Deberían presentarse las explicaciones y secuencia y dar lugar a dudas y consultas.

RONDA 1

Instrucción: Se pide a los expertos que para cada título completen una escala de Likert de 5 puntos (1 = definitivamente excluirla, 5 = definitivamente incluirla). Además de la escala, se sumaron dos espacios de texto libre, uno para para sugerir modificaciones sobre una o más de las EPAs presentadas (reescribirlas) y otro para sugerir títulos adicionales a la lista, que consideren que deberían estar presentes y no lo están.

Análisis: El grupo desarrollador (al menos 3 miembros) revisa resultados y:
Retiene título si la media de puntaje es menor o igual a 4.
Se eliminan definitivamente si la media del puntaje es mayor o igual a 2.
Agrega título si no estaban en el listado original.
Consolida títulos similares de acuerdo a los comentarios y a la similitud.

Se presentan resultados en una teleconferencia con los expertos.

RONDA 2 Y SUBSIGUIENTES

En las rondas siguientes se presenta a los participantes cada título acompañado de su valoración, seguida de la media de puntajes del total, invitándolo a que ratifique o modifique su votación.

Se desarrollan tantas rondas como sean necesarias para consolidar el conjunto final.

ANEXO 3

Formas de agrupar las EPAs

Comenzar a diseñar un primer borrador de marco de EPA puede resultar difícil, inicialmente.

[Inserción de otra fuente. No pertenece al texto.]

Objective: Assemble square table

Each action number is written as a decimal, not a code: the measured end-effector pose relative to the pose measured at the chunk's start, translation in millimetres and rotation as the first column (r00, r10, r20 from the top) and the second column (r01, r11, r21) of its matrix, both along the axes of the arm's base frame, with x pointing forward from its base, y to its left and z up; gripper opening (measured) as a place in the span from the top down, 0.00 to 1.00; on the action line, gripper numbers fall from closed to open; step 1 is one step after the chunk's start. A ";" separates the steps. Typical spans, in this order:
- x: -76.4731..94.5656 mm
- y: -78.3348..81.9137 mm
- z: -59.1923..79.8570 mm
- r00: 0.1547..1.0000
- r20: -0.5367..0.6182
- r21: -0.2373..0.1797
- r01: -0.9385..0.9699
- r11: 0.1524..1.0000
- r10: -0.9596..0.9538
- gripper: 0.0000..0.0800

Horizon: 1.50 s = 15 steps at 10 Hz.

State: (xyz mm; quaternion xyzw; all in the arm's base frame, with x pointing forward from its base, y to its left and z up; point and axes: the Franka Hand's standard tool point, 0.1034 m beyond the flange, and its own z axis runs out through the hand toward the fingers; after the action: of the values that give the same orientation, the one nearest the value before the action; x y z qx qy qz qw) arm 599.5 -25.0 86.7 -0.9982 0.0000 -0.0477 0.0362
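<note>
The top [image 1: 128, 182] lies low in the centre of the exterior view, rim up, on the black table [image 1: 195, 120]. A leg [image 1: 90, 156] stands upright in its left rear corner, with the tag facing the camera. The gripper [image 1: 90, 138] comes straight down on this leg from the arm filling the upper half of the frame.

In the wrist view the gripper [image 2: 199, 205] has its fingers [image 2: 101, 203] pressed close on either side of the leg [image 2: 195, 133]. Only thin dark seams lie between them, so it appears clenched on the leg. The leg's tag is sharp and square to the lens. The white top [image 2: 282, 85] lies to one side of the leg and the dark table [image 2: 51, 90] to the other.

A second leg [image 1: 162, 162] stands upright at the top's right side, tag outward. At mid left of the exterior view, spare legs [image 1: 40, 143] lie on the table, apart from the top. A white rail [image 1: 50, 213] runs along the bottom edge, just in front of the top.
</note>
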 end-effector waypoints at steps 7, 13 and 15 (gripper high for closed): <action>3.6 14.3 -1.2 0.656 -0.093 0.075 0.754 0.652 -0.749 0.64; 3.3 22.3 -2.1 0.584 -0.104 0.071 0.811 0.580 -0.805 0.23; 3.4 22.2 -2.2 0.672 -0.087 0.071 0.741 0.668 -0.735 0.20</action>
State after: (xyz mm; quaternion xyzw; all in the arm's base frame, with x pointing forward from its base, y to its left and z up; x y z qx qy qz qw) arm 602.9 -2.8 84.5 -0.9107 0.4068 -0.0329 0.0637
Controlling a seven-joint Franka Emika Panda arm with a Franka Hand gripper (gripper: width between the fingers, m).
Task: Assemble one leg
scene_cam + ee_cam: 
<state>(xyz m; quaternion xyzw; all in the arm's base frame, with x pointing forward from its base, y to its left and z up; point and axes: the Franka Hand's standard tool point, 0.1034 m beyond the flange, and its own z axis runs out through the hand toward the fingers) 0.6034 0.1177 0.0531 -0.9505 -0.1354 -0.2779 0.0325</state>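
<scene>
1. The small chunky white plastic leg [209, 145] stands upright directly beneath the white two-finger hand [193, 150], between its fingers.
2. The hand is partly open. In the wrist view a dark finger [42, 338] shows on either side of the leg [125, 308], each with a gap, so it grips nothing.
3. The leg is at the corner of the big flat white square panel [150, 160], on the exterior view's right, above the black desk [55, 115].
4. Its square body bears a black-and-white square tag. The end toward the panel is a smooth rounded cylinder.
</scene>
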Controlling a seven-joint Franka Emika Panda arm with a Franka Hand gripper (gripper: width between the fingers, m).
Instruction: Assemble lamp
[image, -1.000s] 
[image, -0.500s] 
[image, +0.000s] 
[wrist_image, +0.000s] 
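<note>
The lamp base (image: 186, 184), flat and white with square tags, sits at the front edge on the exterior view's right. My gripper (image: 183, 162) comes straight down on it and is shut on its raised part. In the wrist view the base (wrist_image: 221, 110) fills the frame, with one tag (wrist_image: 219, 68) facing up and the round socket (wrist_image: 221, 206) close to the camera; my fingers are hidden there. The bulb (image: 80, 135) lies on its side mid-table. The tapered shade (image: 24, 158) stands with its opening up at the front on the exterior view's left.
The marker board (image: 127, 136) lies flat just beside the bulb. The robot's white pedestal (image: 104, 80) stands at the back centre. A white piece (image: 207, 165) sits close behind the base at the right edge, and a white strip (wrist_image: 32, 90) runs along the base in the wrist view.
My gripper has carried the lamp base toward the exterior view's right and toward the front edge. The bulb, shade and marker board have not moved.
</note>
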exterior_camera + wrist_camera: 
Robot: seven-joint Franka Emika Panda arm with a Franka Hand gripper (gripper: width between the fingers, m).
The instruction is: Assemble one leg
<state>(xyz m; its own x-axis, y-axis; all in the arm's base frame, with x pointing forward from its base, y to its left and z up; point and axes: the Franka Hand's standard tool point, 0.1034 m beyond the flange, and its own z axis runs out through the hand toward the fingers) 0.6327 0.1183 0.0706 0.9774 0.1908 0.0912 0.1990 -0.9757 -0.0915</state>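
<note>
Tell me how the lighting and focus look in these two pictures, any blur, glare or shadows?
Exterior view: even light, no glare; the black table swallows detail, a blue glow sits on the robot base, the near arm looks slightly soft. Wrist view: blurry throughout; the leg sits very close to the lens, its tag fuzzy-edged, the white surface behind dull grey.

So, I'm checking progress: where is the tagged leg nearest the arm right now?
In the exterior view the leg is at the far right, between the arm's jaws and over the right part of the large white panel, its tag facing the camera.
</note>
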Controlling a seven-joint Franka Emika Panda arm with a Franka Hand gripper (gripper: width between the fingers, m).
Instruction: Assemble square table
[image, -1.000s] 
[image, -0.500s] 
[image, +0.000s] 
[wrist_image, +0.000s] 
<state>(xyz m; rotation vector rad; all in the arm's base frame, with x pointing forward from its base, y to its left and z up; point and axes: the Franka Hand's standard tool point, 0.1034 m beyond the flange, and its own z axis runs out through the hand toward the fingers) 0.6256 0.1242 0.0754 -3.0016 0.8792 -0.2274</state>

Se trata de identificar unidades discretas de práctica profesional que puedan emplearse como EPAs, que sean válidas y se acepten por quienes son referentes del programa de formación en cuestión. Hennus y colaboradores26 realizaron un estudio de revisión del alcance (scoping review) con el objetivo de conocer las lógicas más empleadas para construir/diseñar marcos de EPA en educación médica de posgrado y las justificaciones que las acompañan, en 42 artículos publicados en idioma inglés. Identificaron tres lógicas dominantes y encontraron que la mayor parte de las propuestas emplean una combinación de dos o más lógicas en el intento de encontrar la mejor opción para satisfacer las necesidades de su programa de formación. Las lógicas identificadas fueron:

1.Provisión de servicios: tanto servicios clínicos directos (ej. manejar las necesidades nutricionales de recién nacidos con condiciones críticas) e indirectos (ej. llevar adelante reuniones con familiares) como servicios no clínicos (ej. evaluar y reportar eventos adversos implicados en la transfusión de componentes sanguíneos).

2.Procedimientos (ej. realizar procedimientos de cuidados críticos, incluyendo intubación, broncoscopía, toracocentesis, colocación de catéter venoso central y ecografía).

3.Enfermedades o grupos de pacientes (ej. diagnosticar y manejar pacientes con enfermedad gastrointestinal luminal no infecciosa).

Las más comúnmente utilizadas fueron la lógica de enfermedades o grupos de pacientes y la de provisión de servicios. Cada lógica tiene beneficios y limitaciones.

.


a Se consideran expertos a profesionales formados en la disciplina/especialidad con experiencia en educación por competencias (definida por cursos realizados, labores docentes en la temática, publicaciones, etc). Los grupos se definen por conveniencia.